Até à Data da Mudança: Vida, Silêncio e Resistência nos Bastidores de uma Repartição Pública Portugu…

Faltavam poucos dias para a data de implementação

No modesto gabinete do terceiro andar, Filomena fechou a pasta de processos em análise e carimbou o último requerimento, atentando para não borrar a tinta. Na sua secretária repousavam as pilhas organizadas: abonos, revisões, reclamações. No corredor, começava a juntar-se uma fila, e pelos murmúrios conseguia distinguir as vozes habituais de quem via semana após semana. Gostava daquele trabalho por dar um resultado palpável: um papel tornava-se num pagamento, uma declaração dava acesso ao passe gratuito, uma assinatura significava que alguém não teria de escolher entre medicamentos ou a conta da luz.

Levantou os olhos para o relógio: faltavam quarenta minutos para o almoço e ainda precisava de conferir o registo da semana anterior e responder a dois e-mails vindos da Direção Regional. Uma exaustão habitual pesava-lhe nos ombros; vivera tanto tempo com ela que já fazia parte do fundo sonoro dos dias. Era a ordem que a salvava de se perder.

A estabilidade da sua vida assentava em números. A prestação da casa um T2 na periferia de Lisboa, onde vivia sozinha com o filho desde o divórcio e as mensalidades do curso dele no Instituto Politécnico. A juntar, a mãe, que após o AVC dependia de medicamentos caros e de uma ajudante a tempo parcial. Filomena não se lamentava, fazia contas cada mês era um balanço: receitas, despesas, o que se pode poupar, o que não se pode adiar.

Quando a secretária chamou pelo corredor para a reunião, pegou no caderno e na caneta, desligou o computador e fechou a porta à chave. Na sala já estavam o Chefe de Secção, os dois adjuntos e a jurista. Sobre a mesa, uma jarra de água e copos de plástico. O Chefe falou com o tom neutro e rigoroso de quem debita números do orçamento.

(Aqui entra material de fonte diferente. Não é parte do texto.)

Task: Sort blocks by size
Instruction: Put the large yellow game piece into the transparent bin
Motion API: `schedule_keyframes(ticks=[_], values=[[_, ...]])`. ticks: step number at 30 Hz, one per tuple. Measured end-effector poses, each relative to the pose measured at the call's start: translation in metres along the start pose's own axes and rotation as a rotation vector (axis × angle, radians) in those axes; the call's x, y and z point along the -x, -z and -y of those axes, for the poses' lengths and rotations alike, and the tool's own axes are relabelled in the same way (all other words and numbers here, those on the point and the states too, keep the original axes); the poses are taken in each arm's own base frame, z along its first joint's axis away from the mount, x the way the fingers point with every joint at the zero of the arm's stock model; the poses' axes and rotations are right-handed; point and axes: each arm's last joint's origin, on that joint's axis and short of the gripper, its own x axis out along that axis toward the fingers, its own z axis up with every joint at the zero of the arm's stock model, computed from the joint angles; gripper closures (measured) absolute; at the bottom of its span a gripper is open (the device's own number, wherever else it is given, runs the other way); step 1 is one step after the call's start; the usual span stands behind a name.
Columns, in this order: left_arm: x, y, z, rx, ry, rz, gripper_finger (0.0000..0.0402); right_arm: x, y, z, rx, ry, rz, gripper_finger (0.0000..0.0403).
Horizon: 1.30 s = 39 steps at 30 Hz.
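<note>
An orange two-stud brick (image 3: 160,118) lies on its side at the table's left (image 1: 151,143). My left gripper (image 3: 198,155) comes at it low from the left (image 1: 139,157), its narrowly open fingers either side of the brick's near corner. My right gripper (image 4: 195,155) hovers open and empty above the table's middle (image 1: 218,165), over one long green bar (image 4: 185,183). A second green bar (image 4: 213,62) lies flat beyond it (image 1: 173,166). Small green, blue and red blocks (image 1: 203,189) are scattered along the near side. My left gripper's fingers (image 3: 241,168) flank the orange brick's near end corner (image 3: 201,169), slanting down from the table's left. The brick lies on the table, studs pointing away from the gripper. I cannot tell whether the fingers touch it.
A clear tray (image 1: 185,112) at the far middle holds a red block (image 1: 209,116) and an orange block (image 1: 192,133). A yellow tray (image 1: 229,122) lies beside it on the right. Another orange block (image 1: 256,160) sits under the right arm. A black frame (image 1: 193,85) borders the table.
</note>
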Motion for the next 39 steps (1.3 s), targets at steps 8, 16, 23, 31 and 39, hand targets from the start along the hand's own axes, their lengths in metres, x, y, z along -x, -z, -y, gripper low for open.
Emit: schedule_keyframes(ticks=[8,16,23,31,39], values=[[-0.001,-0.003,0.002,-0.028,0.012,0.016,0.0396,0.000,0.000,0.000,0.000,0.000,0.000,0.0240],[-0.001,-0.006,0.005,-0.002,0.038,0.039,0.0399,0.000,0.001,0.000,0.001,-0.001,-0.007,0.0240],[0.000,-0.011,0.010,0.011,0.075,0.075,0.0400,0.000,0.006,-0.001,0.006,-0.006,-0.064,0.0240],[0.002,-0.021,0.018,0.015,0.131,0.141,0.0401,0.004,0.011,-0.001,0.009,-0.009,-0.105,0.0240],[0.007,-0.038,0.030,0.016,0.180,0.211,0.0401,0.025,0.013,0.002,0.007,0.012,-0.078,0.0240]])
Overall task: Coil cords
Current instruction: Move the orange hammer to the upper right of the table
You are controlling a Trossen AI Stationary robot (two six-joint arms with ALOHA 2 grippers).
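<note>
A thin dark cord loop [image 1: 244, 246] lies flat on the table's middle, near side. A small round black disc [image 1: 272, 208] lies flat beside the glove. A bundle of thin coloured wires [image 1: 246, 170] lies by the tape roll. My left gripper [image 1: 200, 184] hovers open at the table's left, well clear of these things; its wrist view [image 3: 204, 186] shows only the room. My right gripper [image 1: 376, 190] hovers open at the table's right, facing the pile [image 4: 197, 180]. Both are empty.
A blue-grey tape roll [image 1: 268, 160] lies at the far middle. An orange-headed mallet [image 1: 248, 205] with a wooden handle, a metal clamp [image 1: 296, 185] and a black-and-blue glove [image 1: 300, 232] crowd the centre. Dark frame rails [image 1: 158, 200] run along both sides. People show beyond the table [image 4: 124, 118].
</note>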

Colegas, com base nos resultados trimestrais, a Administração enviou o novo plano de reestruturação. Para aumentar a eficiência e redistribuir tarefas, a partir do primeiro dia do próximo mês será implementado um novo modelo de atendimento. Parte das funções muda para um centro único. O nosso balcão na Rua da República vai encerrar; os atendimentos de benefícios passam para a Loja do Cidadão ou para a plataforma online. Haverá revisão das condições dos apoios para algumas categorias.

Filomena foi escrevendo, até as palavras colidirem com algo fundo nela. Encerra o balcão na República não era só um endereço era o sítio onde atendiam as senhoras do bairro, os idosos dos arredores para quem ir ao centro implicava dois autocarros. Revisão de condições significava gente a perder apoios.

A jurista interveio, seca:

Informação interna. Até à comunicação oficial, nada de ações individuais. Se houver fuga de informação, considera-se infração disciplinar grave. Todos assinaram o termo de responsabilidade.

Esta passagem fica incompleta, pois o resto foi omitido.